* [TASK BRIEF] The whole listing is to be returned exactly.
'''
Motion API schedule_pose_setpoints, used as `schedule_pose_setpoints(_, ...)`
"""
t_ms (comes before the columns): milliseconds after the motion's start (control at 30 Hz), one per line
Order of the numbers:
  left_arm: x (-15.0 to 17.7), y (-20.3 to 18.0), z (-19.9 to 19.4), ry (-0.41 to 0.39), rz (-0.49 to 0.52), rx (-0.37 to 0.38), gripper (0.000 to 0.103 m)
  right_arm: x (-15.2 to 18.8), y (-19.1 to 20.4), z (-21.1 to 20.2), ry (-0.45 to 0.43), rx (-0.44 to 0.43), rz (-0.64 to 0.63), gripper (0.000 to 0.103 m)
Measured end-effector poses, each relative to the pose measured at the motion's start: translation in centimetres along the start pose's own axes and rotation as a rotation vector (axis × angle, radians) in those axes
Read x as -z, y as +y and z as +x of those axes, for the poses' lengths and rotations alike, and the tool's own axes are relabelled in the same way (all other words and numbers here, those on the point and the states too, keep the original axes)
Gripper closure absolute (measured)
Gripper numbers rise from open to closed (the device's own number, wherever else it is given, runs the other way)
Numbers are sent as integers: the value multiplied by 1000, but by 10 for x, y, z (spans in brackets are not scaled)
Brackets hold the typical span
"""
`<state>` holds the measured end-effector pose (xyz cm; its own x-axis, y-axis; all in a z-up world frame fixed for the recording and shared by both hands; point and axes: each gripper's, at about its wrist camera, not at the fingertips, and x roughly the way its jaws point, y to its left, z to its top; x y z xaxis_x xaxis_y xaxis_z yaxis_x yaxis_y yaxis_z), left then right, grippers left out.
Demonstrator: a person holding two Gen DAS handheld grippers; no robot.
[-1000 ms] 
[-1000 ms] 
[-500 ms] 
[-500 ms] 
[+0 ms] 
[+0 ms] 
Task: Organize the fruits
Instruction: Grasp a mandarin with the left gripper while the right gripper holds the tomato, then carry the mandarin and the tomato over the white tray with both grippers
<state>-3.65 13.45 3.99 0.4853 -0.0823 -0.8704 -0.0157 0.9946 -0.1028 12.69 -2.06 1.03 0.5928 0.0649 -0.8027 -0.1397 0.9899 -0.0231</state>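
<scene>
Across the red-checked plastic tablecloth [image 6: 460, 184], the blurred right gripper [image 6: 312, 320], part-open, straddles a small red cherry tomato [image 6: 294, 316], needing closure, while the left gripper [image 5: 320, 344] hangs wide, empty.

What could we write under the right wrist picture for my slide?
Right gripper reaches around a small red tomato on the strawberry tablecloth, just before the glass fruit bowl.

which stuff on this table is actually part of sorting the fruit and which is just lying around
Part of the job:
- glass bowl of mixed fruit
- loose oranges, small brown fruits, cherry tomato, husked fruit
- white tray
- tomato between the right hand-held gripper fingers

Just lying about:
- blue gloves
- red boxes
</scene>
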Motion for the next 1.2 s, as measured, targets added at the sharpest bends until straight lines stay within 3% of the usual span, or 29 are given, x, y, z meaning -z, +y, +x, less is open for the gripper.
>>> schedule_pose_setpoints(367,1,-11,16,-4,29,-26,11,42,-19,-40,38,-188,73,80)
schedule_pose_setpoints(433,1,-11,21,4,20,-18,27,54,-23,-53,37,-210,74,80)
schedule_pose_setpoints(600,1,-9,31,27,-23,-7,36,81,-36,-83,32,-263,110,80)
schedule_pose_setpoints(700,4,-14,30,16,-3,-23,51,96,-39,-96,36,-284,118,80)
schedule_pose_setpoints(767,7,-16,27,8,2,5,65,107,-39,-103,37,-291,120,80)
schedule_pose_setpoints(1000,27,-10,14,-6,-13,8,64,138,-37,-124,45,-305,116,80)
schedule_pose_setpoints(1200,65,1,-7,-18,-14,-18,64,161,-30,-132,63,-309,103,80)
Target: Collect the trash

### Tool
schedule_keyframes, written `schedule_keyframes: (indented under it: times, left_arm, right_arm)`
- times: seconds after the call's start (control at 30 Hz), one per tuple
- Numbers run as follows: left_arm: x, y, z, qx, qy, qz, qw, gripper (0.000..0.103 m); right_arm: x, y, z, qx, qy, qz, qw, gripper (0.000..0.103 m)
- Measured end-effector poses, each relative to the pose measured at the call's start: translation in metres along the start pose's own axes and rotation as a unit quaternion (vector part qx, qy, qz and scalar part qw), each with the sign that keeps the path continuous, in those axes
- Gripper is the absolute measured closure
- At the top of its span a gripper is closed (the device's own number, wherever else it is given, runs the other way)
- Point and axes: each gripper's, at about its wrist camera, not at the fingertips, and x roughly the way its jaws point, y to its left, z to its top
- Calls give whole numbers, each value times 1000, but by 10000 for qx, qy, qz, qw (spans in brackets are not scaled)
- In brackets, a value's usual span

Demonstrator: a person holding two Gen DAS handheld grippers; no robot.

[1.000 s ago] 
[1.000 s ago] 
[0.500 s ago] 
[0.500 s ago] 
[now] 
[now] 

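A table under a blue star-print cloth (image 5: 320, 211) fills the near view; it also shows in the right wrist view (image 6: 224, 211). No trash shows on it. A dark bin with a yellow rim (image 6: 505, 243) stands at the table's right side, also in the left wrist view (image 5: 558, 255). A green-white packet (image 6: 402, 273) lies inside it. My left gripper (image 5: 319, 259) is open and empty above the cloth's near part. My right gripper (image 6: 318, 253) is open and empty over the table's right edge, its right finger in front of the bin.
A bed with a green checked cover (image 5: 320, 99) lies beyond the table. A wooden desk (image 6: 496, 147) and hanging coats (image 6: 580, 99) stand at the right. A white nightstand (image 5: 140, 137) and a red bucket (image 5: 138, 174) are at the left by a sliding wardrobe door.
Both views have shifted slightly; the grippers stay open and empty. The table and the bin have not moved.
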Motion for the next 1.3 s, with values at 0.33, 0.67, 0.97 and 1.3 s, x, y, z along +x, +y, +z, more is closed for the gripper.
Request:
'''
* [EXPECTED ANSWER]
Motion API schedule_pose_setpoints, used as `schedule_pose_setpoints(_, ...)`
"""
t_ms (comes before the columns): milliseconds after the motion's start (control at 30 Hz), one per line
Order of the numbers:
  left_arm: x (-15.0 to 17.7), y (-20.3 to 18.0), z (-19.9 to 19.4), ry (-0.41 to 0.39), rz (-0.49 to 0.52), rx (-0.37 to 0.38), gripper (0.000 to 0.103 m)
  right_arm: x (-15.2 to 18.8), y (-19.1 to 20.4), z (-21.1 to 20.2), ry (-0.45 to 0.43), rx (-0.44 to 0.43), rz (-0.64 to 0.63), gripper (0.000 to 0.103 m)
Measured end-effector poses, each relative to the pose measured at the motion's start: translation in centimetres along the start pose's own axes and rotation as a rotation vector (axis × angle, radians) in those axes
Read x as -z, y as +y and z as +x of those axes, for the poses' lengths and rotations alike, and the tool's own axes are relabelled in the same way (all other words and numbers here, those on the point and the states too, keep the original axes)
Gripper closure absolute (measured)
Gripper numbers rise from open to closed (the device's own number, wherever else it is given, runs the other way)
Numbers are sent as integers: the value multiplied by 1000, but by 10 for x, y, z (spans in brackets are not scaled)
Brackets hold the typical span
"""
`<state>` holds the measured end-effector pose (xyz cm; its own x-axis, y-axis; all in a z-up world frame fixed for the recording and shared by both hands; point and axes: each gripper's, at about its wrist camera, not at the fingertips, and x roughly the way its jaws point, y to its left, z to its top; x y z xaxis_x xaxis_y xaxis_z yaxis_x yaxis_y yaxis_z), left then right, grippers left out.
Demonstrator: a person holding two Gen DAS handheld grippers; no robot.
[-1000 ms] 
[-1000 ms] 
[-500 ms] 
[-500 ms] 
[+0 ms] 
[+0 ms] 
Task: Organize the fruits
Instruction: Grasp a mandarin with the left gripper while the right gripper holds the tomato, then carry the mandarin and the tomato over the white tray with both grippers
<state>-3.65 13.45 3.99 0.4853 -0.0823 -0.8704 -0.0157 0.9946 -0.1028 12.69 -2.06 1.03 0.5928 0.0649 -0.8027 -0.1397 0.9899 -0.0231</state>
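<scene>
Across the red-checked plastic tablecloth [image 6: 460, 184], the blurred right gripper [image 6: 312, 320], part-open, straddles a small red cherry tomato [image 6: 294, 316], needing closure, while the left gripper [image 5: 320, 344] hangs wide, empty.

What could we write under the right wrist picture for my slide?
Right gripper reaches around a small red tomato on the strawberry tablecloth, just before the glass fruit bowl.

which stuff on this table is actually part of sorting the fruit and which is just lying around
Part of the job:
- glass bowl of mixed fruit
- loose oranges, small brown fruits, cherry tomato, husked fruit
- white tray
- tomato between the right hand-held gripper fingers

Just lying about:
- blue gloves
- red boxes
</scene>
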Motion for the next 1.2 s, as measured, targets added at the sharpest bends until straight lines stay within 3% of the usual span, or 29 are given, x, y, z meaning -z, +y, +x, less is open for the gripper.
>>> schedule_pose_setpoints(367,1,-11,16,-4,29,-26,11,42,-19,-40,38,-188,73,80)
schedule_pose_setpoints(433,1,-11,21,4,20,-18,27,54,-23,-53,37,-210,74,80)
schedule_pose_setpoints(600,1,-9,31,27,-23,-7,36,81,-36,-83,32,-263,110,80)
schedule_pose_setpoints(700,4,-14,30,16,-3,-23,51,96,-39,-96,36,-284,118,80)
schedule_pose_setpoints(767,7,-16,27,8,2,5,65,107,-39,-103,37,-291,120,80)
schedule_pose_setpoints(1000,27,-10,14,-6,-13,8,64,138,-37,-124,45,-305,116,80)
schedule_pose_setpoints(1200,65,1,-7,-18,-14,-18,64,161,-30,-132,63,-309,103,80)
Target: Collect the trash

### Tool
schedule_keyframes, written `schedule_keyframes: (indented under it: times, left_arm, right_arm)`
- times: seconds after the call's start (control at 30 Hz), one per tuple
- Numbers run as follows: left_arm: x, y, z, qx, qy, qz, qw, gripper (0.000..0.103 m); right_arm: x, y, z, qx, qy, qz, qw, gripper (0.000..0.103 m)
- Measured end-effector poses, each relative to the pose measured at the call's start: translation in metres along the start pose's own axes and rotation as a unit quaternion (vector part qx, qy, qz and scalar part qw), each with the sign that keeps the path continuous, in those axes
- Gripper is the absolute measured closure
- At the top of its span a gripper is closed (the device's own number, wherever else it is given, runs the other way)
- Point and axes: each gripper's, at about its wrist camera, not at the fingertips, and x roughly the way its jaws point, y to its left, z to its top
- Calls give whole numbers, each value times 1000, but by 10000 for qx, qy, qz, qw (spans in brackets are not scaled)
- In brackets, a value's usual span

Demonstrator: a person holding two Gen DAS handheld grippers; no robot.

[1.000 s ago] 
[1.000 s ago] 
[0.500 s ago] 
[0.500 s ago] 
[now] 
[now] 

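A table under a blue star-print cloth (image 5: 320, 211) fills the near view; it also shows in the right wrist view (image 6: 224, 211). No trash shows on it. A dark bin with a yellow rim (image 6: 505, 243) stands at the table's right side, also in the left wrist view (image 5: 558, 255). A green-white packet (image 6: 402, 273) lies inside it. My left gripper (image 5: 319, 259) is open and empty above the cloth's near part. My right gripper (image 6: 318, 253) is open and empty over the table's right edge, its right finger in front of the bin.
A bed with a green checked cover (image 5: 320, 99) lies beyond the table. A wooden desk (image 6: 496, 147) and hanging coats (image 6: 580, 99) stand at the right. A white nightstand (image 5: 140, 137) and a red bucket (image 5: 138, 174) are at the left by a sliding wardrobe door.
Both views have shifted slightly; the grippers stay open and empty. The table and the bin have not moved.
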Motion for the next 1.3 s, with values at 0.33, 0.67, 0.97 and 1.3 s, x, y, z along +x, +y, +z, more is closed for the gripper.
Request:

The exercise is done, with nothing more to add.